With more possible board combinations than there are atoms in the universe, Go has long been considered the ultimate challenge for AI researchers. AlphaGo was trained first on expert human moves, then on millions of games of self-play. In its victory against Se-dol, its moves were described by experts as "creative" in that they obviously didn't derive strictly from its training materials.
Now, DeepMind is applying AlphaGo's deep-learning smarts to applications that include health analytics and health assistants for delivering personalized medicine, Silver said.

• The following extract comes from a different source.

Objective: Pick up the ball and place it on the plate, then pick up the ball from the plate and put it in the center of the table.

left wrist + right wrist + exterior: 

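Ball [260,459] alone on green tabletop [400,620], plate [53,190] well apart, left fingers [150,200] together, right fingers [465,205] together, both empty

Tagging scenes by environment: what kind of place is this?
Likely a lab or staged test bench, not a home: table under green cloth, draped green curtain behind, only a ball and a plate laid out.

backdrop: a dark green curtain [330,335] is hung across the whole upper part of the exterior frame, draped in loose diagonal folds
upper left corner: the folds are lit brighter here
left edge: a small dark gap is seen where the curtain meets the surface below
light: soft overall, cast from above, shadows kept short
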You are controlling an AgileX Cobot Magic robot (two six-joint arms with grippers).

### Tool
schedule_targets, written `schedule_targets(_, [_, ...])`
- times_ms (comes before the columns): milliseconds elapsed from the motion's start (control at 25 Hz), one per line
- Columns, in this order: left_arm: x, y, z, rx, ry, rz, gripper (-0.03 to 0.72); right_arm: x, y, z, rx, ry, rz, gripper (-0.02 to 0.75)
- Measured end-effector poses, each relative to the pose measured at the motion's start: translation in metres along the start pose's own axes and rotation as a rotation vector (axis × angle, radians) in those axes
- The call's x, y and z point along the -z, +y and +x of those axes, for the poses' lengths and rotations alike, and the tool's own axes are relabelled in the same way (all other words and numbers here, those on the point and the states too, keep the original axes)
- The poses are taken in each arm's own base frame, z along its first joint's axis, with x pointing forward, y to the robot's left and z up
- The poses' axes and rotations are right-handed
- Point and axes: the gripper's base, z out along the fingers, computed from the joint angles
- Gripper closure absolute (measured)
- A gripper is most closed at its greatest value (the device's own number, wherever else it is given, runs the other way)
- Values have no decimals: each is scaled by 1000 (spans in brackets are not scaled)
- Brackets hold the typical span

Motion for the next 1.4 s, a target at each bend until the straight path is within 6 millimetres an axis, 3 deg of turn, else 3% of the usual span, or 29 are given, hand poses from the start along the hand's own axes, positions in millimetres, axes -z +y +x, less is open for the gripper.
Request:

Earlier this year, U.K.-based DeepMind launched a health division. This month, it announced a research partnership with Moorfields Eye Hospital that will focus on applying machine learning to diabetic retinopathy and age-related macular degeneration. It's also been working on several clinical mobile apps.
Many of the AI advances that allowed AlphaGo to achieve the success it did in Go could also help it excel in health care. Rather than find the best moves through sheer computational force the way IBM's DeepBlue did to beat chess champion Gary Kasparov, AlphaGo's approach is based on convolutional neural networks and reinforcement learning, allowing it to essentially teach itself over time.
"Of course beating Se-dol was exciting, but for me, even more exciting than the achievement itself was the manner in which AlphaGo did it," Silver said. "It showed it can learn from data and self-play to figure out knowledge for itself."
Reinforcement learning has long been considered "a nice pipe dream," Silver said. "Now it feels like these methods really work. That's a real change. We can now look around at many many different domains. We're by no means done with AlphaGo."